図3： 抽出パラメータを設定します。抽出されたROI、ROI半径、ROIの数、および最大ROI重複をプレビューした後、このような状況を達成するように調整されます。関心領域は、全ての粒子は、ROIに含まれ、関心領域は、クラスタ化された粒子を分離することができるように十分にオーバーラップすることができ、粒子よりもわずかに大きいです。ANK ">この図の拡大版をご覧になるにはこちらをクリックしてください。

図4： テンプレートマッチングの種を生成します。 「シードを生成」ダイアログ（1）が割り当てられるパラメータを設定します。参照粒子配列（2）ユーザが基準チャネル中の粒子を走査することを可能にします。粒子は、基準粒子配列に見た場合、すべてのチャネルの再整列粒子が再整列粒子のプレビュー（3）で見ることができます。 この図の拡大版をご覧になるにはこちらをクリックしてください。

図5： シード・イメージを追加します。種子はに追加されますボックス「フレームを使用する」、関与する全ての種子（4）の平均値とフレーム（5）が表示されています。現在の平均種子に類似している粒子は、ダイアログ・ボックス（6）で提案されています。 この図の拡大版をご覧になるにはこちらをクリックしてください。

図6： ダイアログ「モデルの生成」。選択する場合は、「シーズに基づくモデルを生成し、」このダイアログが表示されます。パラメータは、最適なモデル生成のための初期推定値で充填されるべきであり、計算中に示されるべきモデル生成手順の要素が選択されるべきです。 「ショーのプレビューは、」その後、モデル生成プロセスを実行できるように、選択することができ、パラメータを微調整します。
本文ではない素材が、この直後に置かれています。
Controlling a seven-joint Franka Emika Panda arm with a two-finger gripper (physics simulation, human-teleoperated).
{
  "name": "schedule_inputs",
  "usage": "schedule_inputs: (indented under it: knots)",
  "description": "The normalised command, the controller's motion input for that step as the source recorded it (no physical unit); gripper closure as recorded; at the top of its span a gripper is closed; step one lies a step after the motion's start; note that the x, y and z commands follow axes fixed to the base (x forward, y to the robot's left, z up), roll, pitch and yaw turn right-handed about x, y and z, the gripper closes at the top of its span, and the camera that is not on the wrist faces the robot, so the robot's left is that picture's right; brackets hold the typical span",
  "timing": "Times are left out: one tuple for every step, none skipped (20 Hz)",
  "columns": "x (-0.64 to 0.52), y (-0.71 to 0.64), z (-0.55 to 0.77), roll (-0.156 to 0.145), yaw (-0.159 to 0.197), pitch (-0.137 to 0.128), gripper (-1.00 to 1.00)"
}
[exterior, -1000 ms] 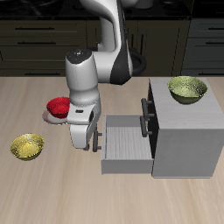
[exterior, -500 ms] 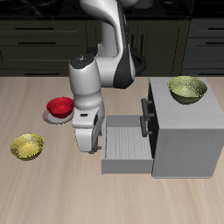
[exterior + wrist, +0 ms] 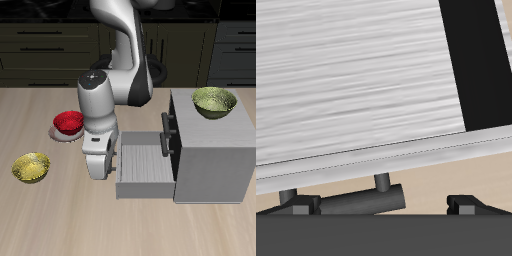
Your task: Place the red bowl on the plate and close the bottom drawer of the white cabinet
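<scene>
The red bowl sits on the plate, whose rim shows under it, behind the arm. The white cabinet stands beside them with its bottom drawer pulled out. My gripper hangs low right in front of the drawer's front panel. In the wrist view the drawer's grey inside fills the frame, and the dark bar handle lies close to my gripper. Its fingertips stand wide apart on either side, open and holding nothing.
One yellow-green bowl lies on the table near the front edge, on the far side of the arm from the cabinet. Another yellow-green bowl rests on the cabinet's top. The upper drawer's handle juts out above the open drawer.
My gripper has come down and moved toward the table's front edge, ending level with the drawer's front. The red bowl stays on the plate and the drawer has barely shifted.
</scene>
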Motion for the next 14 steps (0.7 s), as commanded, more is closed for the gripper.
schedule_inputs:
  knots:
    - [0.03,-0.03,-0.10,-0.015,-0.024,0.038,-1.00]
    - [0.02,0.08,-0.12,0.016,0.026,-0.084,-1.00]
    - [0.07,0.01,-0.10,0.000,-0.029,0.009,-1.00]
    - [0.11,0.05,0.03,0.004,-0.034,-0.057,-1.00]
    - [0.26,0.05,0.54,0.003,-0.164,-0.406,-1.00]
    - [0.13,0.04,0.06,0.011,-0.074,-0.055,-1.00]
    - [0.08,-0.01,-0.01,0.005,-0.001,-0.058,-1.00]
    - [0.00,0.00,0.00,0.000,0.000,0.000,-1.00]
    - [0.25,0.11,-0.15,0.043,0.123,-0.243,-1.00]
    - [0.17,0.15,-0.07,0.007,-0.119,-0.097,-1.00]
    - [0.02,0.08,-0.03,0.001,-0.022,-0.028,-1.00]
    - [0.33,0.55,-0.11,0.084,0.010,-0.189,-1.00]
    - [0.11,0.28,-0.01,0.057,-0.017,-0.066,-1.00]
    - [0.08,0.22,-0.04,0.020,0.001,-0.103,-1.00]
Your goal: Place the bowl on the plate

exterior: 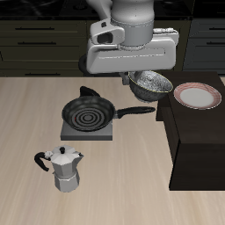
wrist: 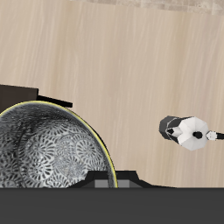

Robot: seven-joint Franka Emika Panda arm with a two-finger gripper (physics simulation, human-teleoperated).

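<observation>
The hand (exterior: pixel 141 74) grips the bowl (exterior: pixel 151 83) by its rim and carries it above the tabletop (exterior: pixel 35 114), just beside the plate (exterior: pixel 197 96). The plate rests on a dark raised stand (exterior: pixel 195 149). Translate the bowl sideways until it is centred over the plate, keep it level, then lower. Keep clear of the frying pan (exterior: pixel 88 112) handle below. The moka pot (exterior: pixel 63 168) stands well apart.

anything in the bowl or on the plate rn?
Plate is bare. Bowl shows only its speckled inside; the gripper body covers part of it in both views, so that part can't be checked.
</observation>
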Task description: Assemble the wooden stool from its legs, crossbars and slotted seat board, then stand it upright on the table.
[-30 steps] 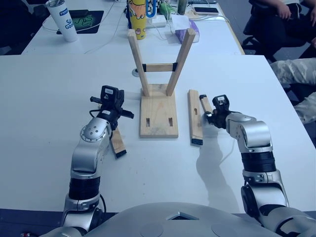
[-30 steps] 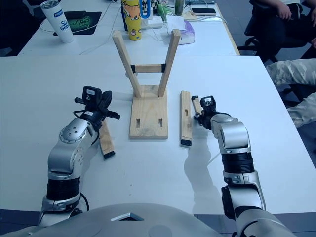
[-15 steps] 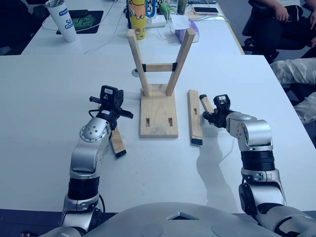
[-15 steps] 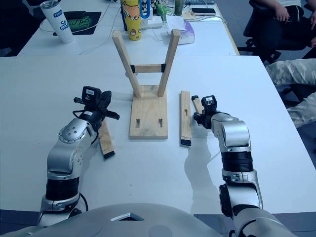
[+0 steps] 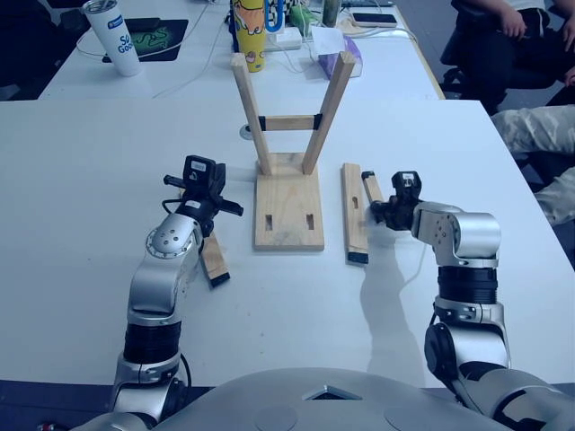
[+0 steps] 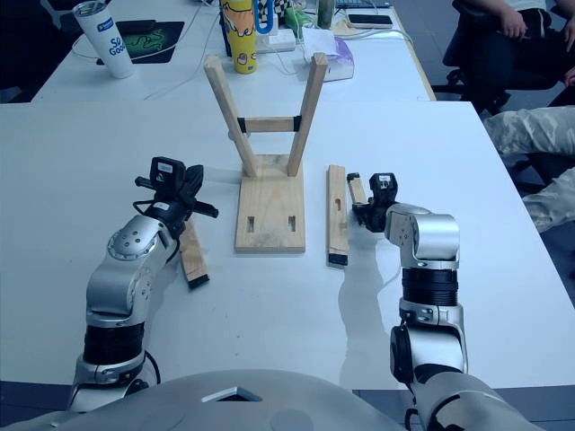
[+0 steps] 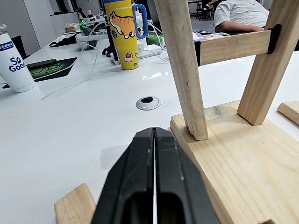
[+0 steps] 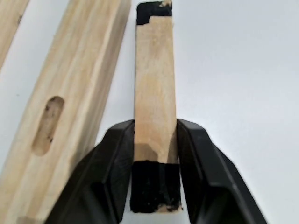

ftp_upload / 55471 / 55471fig6large.jpg」ターゲット= 『_空白』>この図の拡大版をご覧になるにはこちらをクリックしてください。

図7：VirusMapper で生成されたモデル。 mCherryを用いてタグ付けされたL4コアタンパク質およびEGFPでタグ付けされたF17横体タンパク質とワクシニアビリオンは、SIMを使用して画像化しました。プロトコールに記載されているようなモデルは、次に、ソフトウェアで生成されました。 2つの向き、正面と矢状は、横体の出現によって区別されます。スケールバー= 100 nmの。 この図の拡大版をご覧になるにはこちらをクリックしてください。

著者は、開示することは何もありません。